Я страшно испугался, хотя и должен был предвидеть такой поворот дела. Это решение становилось неизбежным, когда закончится мука. Теперь ее едва хватит до следующего дня. Мешок с мукой был как песочные часы, показывавшие, сколько времени мы еще можем здесь оставаться. Нам был дан еще один день. Возможно, я мог бы задержаться еще на пару дней, но потом и мне пришлось бы снова выйти навстречу зимним опасностям, столкнуться с коварством, бедами и жестокостью, которые не преминет обрушить на меня безжалостный и беспощадный мир. Я очень плохо спал в ту длинную ночь перед решающим днем. Я часто просыпался, думая о том, как мне выдержать то, что мне предстояло. Я не хотел терять то, что у меня теперь было. Нет, нет, ни за что на свете! Я не желал уходить из тепла и уюта в холод горной зимы. Я должен остаться здесь до наступления настоящей весны! Мне надо дождаться тепла, дождаться, когда в лесу созреют ягоды. Мы же договорились! Все было решено! По-другому просто не может быть! «Ты замерзнешь, ты пропадешь, околеешь, как собака, — говорил мне Франц. — Шинья тебе поможет», — обещал он.
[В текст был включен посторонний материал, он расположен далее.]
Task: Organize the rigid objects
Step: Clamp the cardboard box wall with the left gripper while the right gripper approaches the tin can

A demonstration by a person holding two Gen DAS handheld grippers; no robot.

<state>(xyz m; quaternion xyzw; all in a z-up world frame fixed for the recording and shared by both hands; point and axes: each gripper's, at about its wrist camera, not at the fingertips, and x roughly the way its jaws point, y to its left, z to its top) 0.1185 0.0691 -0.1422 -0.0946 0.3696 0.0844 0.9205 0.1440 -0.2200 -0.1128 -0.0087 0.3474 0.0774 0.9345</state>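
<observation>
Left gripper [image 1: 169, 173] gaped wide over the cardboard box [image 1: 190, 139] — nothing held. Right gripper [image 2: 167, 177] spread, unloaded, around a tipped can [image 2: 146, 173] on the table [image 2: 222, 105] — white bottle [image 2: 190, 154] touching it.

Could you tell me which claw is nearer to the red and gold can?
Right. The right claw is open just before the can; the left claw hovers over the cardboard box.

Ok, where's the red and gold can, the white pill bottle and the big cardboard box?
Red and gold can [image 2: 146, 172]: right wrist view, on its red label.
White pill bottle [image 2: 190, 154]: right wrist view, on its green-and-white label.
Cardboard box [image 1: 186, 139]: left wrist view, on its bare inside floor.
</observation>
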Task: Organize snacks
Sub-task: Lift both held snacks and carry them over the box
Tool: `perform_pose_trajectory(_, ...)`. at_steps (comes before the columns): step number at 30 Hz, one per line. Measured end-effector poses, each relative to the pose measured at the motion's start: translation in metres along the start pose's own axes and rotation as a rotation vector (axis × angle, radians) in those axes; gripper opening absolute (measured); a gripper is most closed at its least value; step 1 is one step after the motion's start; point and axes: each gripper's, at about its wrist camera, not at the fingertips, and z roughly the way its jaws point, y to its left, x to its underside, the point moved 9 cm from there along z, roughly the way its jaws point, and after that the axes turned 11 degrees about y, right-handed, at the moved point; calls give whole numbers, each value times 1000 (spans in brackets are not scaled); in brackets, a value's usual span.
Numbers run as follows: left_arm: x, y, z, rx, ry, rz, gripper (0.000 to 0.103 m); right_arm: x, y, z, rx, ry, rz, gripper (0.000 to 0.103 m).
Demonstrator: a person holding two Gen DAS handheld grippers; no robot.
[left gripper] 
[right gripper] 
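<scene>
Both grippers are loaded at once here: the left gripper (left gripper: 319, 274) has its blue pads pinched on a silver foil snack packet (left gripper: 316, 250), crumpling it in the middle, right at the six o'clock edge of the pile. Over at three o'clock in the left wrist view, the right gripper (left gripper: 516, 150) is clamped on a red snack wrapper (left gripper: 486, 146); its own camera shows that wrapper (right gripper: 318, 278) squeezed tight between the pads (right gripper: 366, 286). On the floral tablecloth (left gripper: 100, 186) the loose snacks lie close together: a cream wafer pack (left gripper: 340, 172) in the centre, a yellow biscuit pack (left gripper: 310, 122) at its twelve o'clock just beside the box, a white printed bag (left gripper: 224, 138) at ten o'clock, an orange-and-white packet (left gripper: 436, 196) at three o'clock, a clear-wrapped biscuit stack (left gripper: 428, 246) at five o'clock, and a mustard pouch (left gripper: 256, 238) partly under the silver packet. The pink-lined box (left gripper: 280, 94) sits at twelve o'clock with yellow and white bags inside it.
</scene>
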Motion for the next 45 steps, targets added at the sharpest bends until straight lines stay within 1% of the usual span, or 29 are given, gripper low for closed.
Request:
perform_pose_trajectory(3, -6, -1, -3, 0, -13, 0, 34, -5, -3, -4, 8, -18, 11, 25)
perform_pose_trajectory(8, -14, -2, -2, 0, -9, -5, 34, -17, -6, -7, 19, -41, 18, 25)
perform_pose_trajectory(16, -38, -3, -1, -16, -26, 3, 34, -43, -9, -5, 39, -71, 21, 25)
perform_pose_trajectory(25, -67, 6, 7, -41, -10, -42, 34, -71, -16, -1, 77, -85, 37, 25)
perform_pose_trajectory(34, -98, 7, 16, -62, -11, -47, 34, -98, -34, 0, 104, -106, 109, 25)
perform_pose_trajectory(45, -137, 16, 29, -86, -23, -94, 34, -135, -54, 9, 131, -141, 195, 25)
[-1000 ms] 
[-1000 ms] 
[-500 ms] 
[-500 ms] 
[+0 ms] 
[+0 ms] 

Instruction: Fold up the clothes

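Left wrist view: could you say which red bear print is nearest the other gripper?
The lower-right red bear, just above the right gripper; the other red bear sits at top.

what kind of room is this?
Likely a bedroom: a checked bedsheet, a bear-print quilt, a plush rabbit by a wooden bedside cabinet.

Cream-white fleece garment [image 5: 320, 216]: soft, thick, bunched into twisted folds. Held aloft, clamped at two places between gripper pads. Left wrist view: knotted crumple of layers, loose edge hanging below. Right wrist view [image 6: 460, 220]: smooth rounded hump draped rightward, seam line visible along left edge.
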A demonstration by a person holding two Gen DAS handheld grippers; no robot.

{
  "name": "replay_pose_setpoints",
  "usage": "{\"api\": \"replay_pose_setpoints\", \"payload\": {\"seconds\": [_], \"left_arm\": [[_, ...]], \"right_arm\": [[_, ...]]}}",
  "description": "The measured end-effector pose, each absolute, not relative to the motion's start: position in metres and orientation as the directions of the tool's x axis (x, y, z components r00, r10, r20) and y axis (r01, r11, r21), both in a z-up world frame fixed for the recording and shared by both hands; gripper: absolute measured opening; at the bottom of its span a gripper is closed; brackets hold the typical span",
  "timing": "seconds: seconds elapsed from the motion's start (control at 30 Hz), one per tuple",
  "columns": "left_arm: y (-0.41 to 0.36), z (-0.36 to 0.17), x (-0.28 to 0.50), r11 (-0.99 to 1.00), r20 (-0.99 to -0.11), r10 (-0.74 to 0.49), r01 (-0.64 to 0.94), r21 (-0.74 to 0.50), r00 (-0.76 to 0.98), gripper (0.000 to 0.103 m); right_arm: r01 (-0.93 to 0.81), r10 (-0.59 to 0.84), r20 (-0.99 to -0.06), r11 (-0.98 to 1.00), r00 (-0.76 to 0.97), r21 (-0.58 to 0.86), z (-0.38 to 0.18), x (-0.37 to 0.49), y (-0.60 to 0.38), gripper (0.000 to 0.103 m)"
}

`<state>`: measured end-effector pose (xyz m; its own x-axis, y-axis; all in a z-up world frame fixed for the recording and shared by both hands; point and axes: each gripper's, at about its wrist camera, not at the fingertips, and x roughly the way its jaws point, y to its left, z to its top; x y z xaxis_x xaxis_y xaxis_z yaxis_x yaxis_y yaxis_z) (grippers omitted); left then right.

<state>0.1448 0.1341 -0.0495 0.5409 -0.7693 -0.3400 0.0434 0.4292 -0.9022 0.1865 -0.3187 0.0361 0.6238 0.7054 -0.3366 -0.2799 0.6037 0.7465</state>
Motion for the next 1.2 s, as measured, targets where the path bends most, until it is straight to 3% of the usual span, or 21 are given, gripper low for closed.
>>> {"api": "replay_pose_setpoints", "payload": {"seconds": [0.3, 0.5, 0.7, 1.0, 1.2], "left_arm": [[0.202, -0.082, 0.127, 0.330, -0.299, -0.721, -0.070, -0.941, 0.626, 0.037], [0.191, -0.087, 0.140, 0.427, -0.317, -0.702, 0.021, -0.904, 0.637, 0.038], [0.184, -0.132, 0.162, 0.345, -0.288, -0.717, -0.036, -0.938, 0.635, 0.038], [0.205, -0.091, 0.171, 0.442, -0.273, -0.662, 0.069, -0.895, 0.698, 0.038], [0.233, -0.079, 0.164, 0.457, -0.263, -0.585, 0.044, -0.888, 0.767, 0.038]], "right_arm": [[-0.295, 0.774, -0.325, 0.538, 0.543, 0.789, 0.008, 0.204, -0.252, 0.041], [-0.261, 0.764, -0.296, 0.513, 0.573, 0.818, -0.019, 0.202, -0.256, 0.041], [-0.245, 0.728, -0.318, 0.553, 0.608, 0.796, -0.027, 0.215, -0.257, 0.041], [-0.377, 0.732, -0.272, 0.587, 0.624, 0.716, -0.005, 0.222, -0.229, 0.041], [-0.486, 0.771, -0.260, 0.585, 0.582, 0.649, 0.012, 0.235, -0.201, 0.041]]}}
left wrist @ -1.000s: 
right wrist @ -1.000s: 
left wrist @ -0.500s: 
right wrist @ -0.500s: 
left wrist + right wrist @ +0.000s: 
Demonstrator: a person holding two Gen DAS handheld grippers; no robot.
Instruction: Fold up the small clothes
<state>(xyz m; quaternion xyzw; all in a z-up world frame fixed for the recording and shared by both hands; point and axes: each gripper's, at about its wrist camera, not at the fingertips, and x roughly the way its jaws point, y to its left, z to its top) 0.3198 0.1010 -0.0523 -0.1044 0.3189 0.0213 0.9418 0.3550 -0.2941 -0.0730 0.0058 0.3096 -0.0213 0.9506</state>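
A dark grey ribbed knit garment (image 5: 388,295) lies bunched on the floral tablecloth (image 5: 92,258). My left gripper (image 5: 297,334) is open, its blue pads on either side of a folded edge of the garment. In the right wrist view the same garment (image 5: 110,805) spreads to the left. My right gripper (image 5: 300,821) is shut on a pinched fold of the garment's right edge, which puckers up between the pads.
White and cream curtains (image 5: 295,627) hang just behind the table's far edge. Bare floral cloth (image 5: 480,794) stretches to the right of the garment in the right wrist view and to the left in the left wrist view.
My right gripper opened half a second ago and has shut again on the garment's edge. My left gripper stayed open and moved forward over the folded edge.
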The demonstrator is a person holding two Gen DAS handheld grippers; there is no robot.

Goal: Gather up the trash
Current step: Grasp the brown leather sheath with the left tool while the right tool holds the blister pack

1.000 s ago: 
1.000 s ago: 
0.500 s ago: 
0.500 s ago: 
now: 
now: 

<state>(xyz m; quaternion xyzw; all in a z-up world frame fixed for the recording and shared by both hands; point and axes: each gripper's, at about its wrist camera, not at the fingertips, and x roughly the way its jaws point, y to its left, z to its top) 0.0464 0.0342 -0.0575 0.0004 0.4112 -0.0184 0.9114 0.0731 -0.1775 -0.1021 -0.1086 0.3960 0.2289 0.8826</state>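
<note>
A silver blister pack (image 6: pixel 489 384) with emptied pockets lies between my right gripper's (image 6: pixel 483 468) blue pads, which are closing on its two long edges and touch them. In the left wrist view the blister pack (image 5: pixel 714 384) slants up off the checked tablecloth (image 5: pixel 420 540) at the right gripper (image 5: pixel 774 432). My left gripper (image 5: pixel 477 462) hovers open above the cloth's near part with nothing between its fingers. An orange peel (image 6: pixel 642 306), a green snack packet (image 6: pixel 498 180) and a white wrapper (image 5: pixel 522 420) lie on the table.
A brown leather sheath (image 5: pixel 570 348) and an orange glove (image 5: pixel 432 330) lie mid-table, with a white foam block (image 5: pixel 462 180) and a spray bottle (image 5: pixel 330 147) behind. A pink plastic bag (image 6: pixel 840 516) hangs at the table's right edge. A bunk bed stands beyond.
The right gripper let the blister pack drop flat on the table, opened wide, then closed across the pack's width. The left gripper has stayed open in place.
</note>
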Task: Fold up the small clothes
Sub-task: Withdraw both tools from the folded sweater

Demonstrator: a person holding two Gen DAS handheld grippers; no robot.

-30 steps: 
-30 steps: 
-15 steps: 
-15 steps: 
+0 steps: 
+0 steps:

Да, Шинья мне помог, но где теперь этот Шинья? Что, если мне взломать кладовую, когда уйдут рабочие? Поймет ли меня Шинья? Я возьму только немного муки, ровно столько, чтобы поддержать силы и не умереть от голода. Это будет немного. Я не возьму ни сала, ни сыра. Мне даже керосин не нужен! Никто не сможет меня за это осудить! Надо подумать и о Кокоше. Такие вот мысли вертелись у меня в голове всю ночь. Иногда мне просто хотелось кричать от тоски.